The fact that the contemporary football battle dress also now contains the financial benefits of additional sponsorship is a problem solely for the kit designers – not the players, not the fans. To the players it is merely a part of their uniform, good or bad, and to the fans it is an expression of their loyalty and devotion. These extra logos are not something to be ashamed of as some older supporters claim. Often the brands become intrinsically linked with the club, especially if the relationship lasts for many seasons, although the downside of this is that supporters who have a strong dislike of a certain team have been known to boycott their sponsors’ products. For example, how many Spurs fans do you see with a JVC stereo?

 

Many supporters see the logos as actually enhancing the shirt, adding an extra focal point and helping to pinpoint a time and a place and also to identify with the side. After all, who would happily walk around with a shirt with the logo of an insurance company or photocopier supplier proudly displayed on it unless it meant something a little extra and gave a message out to other people?
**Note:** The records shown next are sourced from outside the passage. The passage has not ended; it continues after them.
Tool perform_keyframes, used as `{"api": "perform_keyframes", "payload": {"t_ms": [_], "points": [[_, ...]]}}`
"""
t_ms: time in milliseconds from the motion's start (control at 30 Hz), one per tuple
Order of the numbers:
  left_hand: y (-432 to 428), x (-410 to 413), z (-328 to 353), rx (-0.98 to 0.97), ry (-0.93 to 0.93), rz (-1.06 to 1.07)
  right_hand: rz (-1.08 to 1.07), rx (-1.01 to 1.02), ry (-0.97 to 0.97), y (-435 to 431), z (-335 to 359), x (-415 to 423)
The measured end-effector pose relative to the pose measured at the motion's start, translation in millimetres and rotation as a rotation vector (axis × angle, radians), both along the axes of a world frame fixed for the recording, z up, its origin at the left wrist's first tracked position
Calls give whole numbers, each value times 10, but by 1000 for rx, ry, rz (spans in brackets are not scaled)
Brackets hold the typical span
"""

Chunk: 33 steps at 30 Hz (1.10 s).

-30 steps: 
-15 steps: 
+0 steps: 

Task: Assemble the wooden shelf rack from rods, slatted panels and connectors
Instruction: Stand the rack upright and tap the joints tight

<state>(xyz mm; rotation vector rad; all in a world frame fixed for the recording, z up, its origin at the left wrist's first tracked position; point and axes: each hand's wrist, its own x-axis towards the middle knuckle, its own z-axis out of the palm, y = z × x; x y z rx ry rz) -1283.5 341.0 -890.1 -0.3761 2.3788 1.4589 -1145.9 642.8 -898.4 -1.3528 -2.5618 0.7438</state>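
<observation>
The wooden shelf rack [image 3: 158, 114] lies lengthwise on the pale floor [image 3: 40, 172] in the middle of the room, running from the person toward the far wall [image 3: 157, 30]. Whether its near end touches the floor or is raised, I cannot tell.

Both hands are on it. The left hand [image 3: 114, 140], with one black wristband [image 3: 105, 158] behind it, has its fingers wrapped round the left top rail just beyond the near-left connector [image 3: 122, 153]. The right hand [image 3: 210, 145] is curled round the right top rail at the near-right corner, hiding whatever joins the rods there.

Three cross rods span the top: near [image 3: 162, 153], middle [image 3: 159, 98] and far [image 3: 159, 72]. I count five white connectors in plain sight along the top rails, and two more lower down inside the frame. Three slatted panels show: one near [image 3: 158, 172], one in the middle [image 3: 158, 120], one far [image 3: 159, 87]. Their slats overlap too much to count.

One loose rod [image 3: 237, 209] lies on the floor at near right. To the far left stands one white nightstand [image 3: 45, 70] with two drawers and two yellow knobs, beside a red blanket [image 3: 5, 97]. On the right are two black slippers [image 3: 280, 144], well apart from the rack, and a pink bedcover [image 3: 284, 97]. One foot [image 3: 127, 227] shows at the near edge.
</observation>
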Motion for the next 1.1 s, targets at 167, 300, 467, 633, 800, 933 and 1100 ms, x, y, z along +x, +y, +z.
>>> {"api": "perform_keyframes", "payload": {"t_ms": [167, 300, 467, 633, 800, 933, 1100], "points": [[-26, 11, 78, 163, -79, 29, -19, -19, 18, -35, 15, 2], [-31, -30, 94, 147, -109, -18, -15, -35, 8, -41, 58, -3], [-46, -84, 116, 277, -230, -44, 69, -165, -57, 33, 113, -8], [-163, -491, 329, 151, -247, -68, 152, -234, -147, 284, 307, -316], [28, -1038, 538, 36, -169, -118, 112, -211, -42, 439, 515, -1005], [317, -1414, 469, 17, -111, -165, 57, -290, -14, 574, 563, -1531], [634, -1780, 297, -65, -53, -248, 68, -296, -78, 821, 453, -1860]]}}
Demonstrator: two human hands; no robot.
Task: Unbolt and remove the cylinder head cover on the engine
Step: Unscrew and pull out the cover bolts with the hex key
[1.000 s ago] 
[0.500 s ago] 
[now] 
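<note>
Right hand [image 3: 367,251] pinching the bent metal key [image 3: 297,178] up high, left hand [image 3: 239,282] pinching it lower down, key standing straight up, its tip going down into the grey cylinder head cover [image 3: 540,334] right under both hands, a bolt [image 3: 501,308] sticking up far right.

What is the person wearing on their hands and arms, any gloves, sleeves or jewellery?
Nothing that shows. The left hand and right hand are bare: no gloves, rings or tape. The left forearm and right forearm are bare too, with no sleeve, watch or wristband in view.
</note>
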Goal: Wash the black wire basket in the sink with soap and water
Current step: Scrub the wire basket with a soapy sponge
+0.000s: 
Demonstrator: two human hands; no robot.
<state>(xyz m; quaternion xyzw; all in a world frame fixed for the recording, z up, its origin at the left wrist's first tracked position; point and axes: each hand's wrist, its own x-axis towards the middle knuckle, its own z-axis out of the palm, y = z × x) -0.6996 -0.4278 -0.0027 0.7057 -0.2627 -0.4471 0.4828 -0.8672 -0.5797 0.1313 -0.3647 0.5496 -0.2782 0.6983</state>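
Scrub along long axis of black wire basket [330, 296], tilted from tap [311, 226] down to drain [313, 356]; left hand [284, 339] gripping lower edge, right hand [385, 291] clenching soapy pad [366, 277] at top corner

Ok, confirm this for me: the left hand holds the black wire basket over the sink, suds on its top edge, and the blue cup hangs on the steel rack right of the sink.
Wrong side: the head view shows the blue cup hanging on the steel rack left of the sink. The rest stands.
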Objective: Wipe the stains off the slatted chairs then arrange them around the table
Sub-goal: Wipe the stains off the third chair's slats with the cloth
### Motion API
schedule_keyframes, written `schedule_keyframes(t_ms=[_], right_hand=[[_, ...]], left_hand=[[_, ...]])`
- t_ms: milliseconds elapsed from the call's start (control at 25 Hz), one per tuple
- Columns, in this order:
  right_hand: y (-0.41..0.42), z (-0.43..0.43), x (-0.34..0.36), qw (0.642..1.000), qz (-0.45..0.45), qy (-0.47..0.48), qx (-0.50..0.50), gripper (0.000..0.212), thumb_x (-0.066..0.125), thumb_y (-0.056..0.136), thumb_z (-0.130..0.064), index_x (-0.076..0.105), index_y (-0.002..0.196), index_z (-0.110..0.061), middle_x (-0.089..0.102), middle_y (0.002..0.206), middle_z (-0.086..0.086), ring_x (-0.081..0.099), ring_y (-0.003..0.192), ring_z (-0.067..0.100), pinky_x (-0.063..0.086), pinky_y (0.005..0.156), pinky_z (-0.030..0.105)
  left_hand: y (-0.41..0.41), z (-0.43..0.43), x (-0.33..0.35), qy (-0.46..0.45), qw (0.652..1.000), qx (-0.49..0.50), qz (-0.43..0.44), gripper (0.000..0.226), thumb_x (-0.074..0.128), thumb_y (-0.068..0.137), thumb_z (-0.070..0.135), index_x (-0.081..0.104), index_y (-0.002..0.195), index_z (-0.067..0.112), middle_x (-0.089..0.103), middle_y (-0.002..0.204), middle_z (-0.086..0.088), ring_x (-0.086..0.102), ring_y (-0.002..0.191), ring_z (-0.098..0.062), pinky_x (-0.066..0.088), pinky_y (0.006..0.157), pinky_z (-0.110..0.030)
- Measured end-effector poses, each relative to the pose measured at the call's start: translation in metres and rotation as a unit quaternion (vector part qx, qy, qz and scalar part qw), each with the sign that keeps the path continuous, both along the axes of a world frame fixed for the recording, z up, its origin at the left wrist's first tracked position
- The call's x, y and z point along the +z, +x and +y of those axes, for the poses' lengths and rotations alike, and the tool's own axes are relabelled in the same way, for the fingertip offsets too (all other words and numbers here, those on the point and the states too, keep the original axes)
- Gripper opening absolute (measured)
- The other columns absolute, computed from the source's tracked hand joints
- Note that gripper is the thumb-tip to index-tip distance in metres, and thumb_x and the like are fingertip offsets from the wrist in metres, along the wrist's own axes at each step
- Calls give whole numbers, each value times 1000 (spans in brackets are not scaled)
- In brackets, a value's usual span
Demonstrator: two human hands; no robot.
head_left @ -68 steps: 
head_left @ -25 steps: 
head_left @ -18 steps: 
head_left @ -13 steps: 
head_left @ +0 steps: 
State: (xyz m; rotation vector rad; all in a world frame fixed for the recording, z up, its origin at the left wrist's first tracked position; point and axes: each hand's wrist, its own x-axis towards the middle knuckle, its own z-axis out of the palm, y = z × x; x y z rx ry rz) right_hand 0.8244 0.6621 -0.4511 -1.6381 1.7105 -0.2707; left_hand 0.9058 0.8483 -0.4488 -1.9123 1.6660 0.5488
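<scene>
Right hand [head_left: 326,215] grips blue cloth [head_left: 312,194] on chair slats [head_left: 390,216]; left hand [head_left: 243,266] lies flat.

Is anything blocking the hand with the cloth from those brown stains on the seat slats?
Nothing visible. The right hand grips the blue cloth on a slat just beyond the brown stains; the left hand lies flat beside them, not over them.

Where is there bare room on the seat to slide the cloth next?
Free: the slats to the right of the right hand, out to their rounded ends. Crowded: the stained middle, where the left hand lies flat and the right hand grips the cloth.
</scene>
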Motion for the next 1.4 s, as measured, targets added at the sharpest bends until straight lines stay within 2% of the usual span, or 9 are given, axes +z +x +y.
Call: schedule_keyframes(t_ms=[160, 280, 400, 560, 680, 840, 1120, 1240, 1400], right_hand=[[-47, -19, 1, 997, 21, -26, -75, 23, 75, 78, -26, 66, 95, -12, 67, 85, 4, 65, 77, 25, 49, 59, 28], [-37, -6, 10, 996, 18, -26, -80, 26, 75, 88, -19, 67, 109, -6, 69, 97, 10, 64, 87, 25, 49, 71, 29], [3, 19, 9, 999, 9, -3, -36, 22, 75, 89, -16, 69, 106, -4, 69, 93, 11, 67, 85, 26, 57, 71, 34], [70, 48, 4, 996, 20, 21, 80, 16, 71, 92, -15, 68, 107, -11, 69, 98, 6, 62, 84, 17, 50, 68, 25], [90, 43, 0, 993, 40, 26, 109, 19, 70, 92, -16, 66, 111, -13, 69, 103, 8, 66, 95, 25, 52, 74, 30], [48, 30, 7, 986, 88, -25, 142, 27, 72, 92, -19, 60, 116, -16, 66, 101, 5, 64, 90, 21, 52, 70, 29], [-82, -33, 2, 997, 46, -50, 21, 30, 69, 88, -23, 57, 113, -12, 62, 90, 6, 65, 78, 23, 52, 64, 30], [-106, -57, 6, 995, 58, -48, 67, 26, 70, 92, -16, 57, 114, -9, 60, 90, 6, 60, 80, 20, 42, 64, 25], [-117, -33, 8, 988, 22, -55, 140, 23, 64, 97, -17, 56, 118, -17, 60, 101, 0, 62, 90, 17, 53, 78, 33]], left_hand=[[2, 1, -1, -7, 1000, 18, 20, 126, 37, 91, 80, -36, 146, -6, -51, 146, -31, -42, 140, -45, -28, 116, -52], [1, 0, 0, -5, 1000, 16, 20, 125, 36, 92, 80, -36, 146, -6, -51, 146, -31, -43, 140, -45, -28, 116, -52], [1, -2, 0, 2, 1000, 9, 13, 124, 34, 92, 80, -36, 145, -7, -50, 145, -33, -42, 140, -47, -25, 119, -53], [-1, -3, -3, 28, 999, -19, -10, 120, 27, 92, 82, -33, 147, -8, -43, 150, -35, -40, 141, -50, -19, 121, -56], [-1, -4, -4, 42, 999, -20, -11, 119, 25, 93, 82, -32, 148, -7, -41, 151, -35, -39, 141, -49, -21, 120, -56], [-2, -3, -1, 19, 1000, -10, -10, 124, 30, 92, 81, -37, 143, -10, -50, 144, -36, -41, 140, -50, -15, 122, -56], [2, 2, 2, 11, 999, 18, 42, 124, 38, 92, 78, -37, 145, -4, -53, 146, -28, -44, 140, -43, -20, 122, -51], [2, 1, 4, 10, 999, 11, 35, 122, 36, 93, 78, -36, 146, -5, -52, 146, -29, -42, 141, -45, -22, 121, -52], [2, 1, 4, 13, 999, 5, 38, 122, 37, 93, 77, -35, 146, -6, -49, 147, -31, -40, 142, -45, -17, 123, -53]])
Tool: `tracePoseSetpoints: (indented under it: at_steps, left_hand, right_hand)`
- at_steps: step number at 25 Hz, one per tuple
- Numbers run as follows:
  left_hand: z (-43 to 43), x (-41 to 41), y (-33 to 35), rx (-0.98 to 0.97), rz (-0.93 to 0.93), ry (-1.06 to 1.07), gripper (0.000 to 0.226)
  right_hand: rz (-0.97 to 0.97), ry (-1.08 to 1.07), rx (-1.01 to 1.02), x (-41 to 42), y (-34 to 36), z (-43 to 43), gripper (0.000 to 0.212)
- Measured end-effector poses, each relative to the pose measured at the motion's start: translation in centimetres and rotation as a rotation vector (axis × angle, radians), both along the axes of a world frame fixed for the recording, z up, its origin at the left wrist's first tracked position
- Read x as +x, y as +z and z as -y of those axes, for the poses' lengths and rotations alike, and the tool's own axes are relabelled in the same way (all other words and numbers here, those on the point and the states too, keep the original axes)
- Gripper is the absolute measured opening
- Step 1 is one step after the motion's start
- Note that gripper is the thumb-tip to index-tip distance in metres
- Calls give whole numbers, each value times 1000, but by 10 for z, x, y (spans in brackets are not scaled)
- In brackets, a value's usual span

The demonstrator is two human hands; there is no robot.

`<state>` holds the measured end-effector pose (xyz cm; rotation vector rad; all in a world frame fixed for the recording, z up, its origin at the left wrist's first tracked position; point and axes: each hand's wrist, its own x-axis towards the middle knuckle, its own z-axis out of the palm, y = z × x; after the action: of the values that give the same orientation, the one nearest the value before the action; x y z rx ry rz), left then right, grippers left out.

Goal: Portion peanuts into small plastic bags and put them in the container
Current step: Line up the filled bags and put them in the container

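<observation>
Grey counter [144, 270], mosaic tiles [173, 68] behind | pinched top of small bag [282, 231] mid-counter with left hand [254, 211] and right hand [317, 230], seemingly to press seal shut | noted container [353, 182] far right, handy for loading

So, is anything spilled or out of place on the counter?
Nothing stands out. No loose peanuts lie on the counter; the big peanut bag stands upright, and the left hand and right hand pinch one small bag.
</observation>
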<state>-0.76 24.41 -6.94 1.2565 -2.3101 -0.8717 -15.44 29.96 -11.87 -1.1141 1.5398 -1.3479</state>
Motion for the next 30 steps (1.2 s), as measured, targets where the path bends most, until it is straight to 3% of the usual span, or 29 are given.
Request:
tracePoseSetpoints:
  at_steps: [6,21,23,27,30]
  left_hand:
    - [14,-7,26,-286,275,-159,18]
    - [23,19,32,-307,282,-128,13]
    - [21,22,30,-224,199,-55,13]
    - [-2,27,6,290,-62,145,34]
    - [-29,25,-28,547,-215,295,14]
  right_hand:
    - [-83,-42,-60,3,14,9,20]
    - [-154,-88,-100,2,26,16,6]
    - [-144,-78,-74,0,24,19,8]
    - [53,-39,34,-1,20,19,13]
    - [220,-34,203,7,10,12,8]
It is an example of another form of allegiance – joining together with these companies and organisations in the mutual support of a team. It is a mark of authenticity of the club’s, and consequently a replica shirt wearer’s, place in society. It’s all about belonging to a tribe, displaying your battle colours, adopting the rich and wide variety of designs your favourite team has worn, whether it’s a solid and traditional home shirt or an outrageous eyeball scorching away, showing who you follow and by default who you don’t. It’s all about belonging and showing your true colours.